At night, the children were scared by the loud explosions. It was cold. We did not have enough blankets to cover us all. I slept in a coat I borrowed from my father.

The days were no less awful. I would not venture far from the house, and go nowhere after dark.

After a week, the food ran out and my father did not have enough money to feed everyone. My mother had to sell some of her gold jewellery to buy food.

Bread was a luxury. Many bakeries or shops were shut or empty. And no one could bake at home, since cooking gas was scarce.

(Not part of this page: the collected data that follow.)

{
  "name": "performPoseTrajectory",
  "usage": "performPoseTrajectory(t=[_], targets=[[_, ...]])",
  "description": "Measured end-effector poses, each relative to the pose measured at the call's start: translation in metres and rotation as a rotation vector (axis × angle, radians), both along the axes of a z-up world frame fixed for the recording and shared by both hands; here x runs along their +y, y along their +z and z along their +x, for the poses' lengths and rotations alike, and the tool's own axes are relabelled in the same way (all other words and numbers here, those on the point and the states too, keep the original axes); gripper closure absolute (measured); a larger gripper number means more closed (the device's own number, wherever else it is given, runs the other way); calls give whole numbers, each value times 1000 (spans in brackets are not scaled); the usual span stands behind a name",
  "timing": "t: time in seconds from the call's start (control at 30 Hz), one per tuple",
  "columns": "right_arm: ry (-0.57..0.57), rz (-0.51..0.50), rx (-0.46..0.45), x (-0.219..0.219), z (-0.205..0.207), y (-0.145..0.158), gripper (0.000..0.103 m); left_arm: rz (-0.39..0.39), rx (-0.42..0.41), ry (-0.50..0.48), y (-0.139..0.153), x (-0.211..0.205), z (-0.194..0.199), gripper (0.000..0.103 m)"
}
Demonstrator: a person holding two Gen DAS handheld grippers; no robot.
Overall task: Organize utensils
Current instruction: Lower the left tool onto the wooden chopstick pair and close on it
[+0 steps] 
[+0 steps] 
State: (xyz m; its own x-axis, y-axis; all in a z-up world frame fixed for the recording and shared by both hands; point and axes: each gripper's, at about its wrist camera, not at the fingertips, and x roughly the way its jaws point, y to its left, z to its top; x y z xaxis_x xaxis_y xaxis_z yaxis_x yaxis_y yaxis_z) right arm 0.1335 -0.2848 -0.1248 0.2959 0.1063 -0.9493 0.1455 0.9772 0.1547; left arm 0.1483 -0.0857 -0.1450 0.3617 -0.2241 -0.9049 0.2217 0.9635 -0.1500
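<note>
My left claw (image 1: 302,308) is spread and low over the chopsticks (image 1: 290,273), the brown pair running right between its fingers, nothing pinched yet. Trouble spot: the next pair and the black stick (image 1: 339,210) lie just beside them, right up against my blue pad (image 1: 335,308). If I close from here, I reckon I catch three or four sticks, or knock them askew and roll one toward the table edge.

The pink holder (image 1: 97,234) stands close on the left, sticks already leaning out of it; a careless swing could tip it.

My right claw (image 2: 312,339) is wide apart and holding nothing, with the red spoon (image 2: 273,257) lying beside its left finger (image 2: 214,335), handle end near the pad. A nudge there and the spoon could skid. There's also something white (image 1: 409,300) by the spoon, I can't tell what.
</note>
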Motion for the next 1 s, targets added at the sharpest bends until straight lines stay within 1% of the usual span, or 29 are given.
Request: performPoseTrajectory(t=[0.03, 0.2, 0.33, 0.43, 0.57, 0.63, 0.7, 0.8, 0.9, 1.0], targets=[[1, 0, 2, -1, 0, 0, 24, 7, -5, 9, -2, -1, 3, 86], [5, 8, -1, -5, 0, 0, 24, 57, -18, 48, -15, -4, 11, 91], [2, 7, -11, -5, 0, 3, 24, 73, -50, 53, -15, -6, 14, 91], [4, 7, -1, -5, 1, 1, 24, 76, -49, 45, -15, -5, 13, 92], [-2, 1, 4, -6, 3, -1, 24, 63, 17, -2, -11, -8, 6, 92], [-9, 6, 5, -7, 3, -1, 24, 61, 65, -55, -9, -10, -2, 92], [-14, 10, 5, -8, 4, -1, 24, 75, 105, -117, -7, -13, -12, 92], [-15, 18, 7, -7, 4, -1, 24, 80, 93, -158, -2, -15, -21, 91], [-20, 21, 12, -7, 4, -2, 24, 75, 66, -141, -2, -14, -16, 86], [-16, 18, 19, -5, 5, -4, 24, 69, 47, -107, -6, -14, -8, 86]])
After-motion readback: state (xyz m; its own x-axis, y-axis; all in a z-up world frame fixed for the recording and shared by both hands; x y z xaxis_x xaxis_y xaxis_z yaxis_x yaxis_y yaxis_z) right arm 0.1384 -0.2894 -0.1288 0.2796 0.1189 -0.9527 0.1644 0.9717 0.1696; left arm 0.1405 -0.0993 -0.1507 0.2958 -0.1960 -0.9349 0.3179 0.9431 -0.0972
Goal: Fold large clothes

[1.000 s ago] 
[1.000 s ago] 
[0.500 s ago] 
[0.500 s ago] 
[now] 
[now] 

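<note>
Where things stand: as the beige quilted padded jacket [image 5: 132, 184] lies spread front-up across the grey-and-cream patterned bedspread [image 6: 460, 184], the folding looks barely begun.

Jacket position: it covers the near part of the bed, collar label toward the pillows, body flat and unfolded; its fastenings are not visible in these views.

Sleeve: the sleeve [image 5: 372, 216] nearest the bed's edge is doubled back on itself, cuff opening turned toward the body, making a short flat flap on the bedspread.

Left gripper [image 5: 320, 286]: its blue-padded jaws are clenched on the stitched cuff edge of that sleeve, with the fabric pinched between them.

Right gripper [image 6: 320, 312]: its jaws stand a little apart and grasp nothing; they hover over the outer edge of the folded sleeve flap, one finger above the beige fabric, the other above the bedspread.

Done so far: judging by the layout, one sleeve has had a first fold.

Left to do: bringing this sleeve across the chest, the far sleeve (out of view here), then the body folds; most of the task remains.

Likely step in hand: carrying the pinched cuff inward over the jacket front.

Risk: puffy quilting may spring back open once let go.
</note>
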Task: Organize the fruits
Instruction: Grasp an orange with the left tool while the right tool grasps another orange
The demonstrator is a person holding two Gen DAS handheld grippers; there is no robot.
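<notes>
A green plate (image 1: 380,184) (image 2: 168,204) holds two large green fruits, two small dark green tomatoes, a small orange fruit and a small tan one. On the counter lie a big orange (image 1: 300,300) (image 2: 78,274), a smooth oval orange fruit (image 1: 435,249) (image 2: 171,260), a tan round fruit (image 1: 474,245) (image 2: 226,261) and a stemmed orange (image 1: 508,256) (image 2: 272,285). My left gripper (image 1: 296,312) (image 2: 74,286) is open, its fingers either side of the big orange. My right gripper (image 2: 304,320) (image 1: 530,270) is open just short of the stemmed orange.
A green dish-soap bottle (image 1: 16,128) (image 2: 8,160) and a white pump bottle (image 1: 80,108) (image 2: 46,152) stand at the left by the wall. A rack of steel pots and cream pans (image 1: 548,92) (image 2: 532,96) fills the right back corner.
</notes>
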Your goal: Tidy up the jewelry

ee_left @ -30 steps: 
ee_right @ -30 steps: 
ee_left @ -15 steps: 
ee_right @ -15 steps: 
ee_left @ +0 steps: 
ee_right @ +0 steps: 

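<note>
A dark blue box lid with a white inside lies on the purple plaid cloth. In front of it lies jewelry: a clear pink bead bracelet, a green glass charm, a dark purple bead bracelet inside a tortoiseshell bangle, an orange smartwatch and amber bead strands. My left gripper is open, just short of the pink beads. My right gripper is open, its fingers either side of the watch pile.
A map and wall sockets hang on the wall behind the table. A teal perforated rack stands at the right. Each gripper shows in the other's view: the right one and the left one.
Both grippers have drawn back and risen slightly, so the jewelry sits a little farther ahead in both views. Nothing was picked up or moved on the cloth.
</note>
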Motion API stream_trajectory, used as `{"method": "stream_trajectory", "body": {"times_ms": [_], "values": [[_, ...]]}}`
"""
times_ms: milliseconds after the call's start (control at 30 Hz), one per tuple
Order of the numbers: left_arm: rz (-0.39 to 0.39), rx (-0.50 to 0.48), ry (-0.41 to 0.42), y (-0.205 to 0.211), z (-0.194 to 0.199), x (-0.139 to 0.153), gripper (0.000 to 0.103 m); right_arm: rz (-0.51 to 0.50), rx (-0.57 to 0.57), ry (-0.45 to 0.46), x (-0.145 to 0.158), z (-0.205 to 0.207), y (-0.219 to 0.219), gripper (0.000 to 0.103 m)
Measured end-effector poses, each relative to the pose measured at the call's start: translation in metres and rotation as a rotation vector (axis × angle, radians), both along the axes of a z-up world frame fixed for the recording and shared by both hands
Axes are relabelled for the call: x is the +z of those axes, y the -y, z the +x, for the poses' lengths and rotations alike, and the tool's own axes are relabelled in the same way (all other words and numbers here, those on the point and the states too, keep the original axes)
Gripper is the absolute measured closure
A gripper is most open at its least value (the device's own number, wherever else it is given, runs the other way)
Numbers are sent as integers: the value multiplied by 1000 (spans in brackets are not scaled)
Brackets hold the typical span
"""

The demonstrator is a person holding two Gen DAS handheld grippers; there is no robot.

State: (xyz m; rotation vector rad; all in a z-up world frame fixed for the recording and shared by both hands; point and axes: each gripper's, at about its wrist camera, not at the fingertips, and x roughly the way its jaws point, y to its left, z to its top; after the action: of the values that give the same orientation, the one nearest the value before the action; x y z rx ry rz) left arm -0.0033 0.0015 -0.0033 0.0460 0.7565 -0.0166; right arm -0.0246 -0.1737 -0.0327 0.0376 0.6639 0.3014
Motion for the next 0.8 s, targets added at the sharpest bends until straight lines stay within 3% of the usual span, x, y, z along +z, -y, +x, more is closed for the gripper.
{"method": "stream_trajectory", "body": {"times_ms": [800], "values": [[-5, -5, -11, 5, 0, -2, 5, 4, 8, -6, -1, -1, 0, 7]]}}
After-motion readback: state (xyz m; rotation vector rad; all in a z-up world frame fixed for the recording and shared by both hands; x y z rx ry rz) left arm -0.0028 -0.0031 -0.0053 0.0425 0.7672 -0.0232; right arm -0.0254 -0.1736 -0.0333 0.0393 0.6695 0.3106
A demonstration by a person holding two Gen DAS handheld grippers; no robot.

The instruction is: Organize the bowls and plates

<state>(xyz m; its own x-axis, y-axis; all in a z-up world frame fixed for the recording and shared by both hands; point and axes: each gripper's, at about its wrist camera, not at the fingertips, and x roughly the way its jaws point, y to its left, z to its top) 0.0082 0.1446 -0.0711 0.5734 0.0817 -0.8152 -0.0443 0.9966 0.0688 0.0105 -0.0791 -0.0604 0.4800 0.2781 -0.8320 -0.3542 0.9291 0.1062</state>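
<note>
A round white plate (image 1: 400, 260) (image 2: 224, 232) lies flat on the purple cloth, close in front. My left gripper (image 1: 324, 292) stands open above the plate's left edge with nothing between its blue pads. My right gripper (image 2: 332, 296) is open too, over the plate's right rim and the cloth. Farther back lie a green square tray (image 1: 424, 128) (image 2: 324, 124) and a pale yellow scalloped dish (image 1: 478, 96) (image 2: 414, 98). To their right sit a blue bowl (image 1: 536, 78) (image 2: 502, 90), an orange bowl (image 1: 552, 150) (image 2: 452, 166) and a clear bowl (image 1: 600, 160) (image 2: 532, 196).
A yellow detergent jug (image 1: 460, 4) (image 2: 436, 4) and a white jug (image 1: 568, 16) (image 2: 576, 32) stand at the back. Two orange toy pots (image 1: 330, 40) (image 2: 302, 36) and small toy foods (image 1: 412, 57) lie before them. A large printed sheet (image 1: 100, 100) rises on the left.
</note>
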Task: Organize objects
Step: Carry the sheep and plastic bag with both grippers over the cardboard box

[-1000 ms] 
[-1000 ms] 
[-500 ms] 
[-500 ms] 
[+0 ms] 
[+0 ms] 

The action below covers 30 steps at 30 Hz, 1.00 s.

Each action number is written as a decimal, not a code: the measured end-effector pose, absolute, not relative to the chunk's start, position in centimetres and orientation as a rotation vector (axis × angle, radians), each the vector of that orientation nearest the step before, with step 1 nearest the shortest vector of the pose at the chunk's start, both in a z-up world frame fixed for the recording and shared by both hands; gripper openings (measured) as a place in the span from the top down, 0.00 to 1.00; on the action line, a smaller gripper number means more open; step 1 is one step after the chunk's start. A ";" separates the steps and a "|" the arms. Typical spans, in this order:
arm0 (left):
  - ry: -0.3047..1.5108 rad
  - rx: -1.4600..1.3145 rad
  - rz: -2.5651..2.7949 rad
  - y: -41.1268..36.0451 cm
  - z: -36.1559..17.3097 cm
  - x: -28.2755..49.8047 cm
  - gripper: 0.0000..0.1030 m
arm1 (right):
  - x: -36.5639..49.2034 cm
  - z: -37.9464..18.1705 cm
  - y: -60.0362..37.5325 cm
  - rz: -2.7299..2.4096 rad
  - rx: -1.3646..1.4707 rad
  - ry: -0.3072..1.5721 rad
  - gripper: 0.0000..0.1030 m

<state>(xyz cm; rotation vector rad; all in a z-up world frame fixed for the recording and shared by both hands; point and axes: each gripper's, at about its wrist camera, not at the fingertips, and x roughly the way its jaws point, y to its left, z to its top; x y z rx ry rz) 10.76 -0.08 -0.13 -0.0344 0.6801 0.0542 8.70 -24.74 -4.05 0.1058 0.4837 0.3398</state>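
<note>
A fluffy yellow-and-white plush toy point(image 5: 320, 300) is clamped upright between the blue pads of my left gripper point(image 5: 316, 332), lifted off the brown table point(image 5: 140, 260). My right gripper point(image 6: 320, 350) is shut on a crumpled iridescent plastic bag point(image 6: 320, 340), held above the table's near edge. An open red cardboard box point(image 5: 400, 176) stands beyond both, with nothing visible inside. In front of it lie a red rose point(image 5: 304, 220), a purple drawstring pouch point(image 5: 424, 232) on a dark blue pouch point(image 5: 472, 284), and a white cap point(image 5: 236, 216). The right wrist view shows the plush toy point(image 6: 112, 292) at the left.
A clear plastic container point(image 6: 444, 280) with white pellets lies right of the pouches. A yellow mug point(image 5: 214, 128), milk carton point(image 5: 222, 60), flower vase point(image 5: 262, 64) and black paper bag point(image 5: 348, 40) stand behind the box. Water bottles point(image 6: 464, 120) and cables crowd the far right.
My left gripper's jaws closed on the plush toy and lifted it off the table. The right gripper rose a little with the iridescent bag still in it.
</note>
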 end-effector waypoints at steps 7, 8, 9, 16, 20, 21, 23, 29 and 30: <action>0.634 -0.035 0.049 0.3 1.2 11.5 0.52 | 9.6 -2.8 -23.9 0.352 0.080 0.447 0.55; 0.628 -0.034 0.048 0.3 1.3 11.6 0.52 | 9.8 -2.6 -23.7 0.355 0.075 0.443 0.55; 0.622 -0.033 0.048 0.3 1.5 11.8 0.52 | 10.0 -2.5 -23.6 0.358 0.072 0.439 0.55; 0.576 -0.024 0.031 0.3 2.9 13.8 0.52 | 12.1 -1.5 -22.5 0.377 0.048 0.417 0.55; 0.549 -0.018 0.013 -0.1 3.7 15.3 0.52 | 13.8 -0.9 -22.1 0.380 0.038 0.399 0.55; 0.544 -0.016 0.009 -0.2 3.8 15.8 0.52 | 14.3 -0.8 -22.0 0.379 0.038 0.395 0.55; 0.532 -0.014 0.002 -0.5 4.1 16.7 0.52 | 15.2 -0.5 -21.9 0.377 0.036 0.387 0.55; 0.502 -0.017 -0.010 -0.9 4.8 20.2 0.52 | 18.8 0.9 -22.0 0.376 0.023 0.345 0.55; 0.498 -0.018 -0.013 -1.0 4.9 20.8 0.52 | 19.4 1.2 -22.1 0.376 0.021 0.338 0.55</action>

On one day, before sunset, the women in the house kneaded some 200 loaves of bread and asked me to search for a mud oven. I asked around and heard of one at the house of the Abu Taqiya family, about one kilometer away in the western part of the camp.

I put the unbaked bread on a wooden board on my head and walked there, but when I arrived I found another 20 people waiting for their turn to bake. Since they were all immediate neighbors, they agreed to let me go first: I had the furthest to walk home and needed to get back before nightfall.

It was getting dark, before the bread was ready. I put the the tray back on my head, but left it uncovered in case the pilots overhead were looking down. If they could see me, I reasoned, they would see I was only carrying food.

My heart pounded, my pulse quickened and I walked as fast as I could. Above me I could the roar of fighter jets. I felt they were chasing me.

When I made it home, my mother could see the fear in my eyes. She hugged me and I started to cry from sheer relief at being alive.

That fear was felt by everyone in Gaza. Some have much more harrowing stories than mine. Some were wounded and hurt, lost loved ones or their homes.

None of us will forget those dark days and cold nights.

Nor will I ever forget those who didn’t make it, like Tahrir.

I survived. I lost my exam competitor. But I did well enough eventually. Well enough to study journalism and with a mission now to document, faithfully, Israel’s crimes in Gaza.

Hamza Abu Eltarabesh is a journalist from Gaza.